Author: Christian M.M. Frey
E-Mail: christianmaxmike@gmail.com
DBSCAN (Density Based Spatial Clustering of Applications with Noise) is designed to discover clusters and noise in a spatial database. It has been published at the KDD’96 and is amongst the density-based clustering algorithms probably the most popular one.
A naive approach could require for each point in a cluster that there are at least a minimum number $minPts$ of points in an $Eps-neighboorhood$ of that point. This approach fails because there are two kinds of points in a cluster, points inside the cluster (core points) and points on the border of the cluster (border points). Generally, an $Eps$-neighboorhood of a border point contains significantly less points than an $Eps$-neighboorhood of a core point.
- Definition 1: (Eps-neighborhood of a point).

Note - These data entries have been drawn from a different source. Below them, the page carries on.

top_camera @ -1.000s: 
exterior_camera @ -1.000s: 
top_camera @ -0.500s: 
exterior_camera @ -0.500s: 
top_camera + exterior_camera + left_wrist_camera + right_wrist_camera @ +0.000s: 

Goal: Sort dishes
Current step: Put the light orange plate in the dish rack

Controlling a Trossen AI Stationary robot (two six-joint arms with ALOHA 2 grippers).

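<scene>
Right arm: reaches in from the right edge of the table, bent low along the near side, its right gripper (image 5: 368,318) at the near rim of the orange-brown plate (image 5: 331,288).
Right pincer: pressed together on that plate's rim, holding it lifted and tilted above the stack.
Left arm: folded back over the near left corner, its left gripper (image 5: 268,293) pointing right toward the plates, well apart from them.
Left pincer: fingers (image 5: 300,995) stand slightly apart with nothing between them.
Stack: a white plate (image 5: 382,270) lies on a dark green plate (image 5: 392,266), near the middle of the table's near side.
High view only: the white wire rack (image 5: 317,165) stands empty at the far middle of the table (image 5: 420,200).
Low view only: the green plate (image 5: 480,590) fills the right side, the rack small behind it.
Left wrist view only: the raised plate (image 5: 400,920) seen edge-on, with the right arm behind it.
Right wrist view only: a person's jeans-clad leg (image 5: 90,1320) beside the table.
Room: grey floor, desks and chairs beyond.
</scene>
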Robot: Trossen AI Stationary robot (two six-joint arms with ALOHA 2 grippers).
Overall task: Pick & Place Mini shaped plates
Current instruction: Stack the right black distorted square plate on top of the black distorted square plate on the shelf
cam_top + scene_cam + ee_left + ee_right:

- The Eps-neighborhood of a point p, denoted by $N_{Eps}(p)$ is defined by $$ N_{Eps} \;(p) = \{q \in D | dist(p,q) \leq Eps\} $$
As this value would be hard to set for each point in a cluster and this low value would not be characteristic for a cluster - esp. in the presence of noise - it is required that for every point $p$ in a cluster $C$ there is a point $q \in C$ so that $p$ is inside of the $Eps$-neighboorhood of $q$ and $N_{Eps}(q)$ contains at least $MinPts$ points. This give rise to the following defintion:
- Definition 2: (directly density-reachable).
- A point $p$ is directly density-reachable from a point $q$ w.r.t $eps$, minPts if two conditions hold:
- $p \in N_{Eps}(q)$
- $\| N_{Eps}(q)\| \geq MinPts$ (core point condition)
Directly density-reachable is symmetric for pairs of core points. In general, however, it is not symmetric if one core point and one border point are involved.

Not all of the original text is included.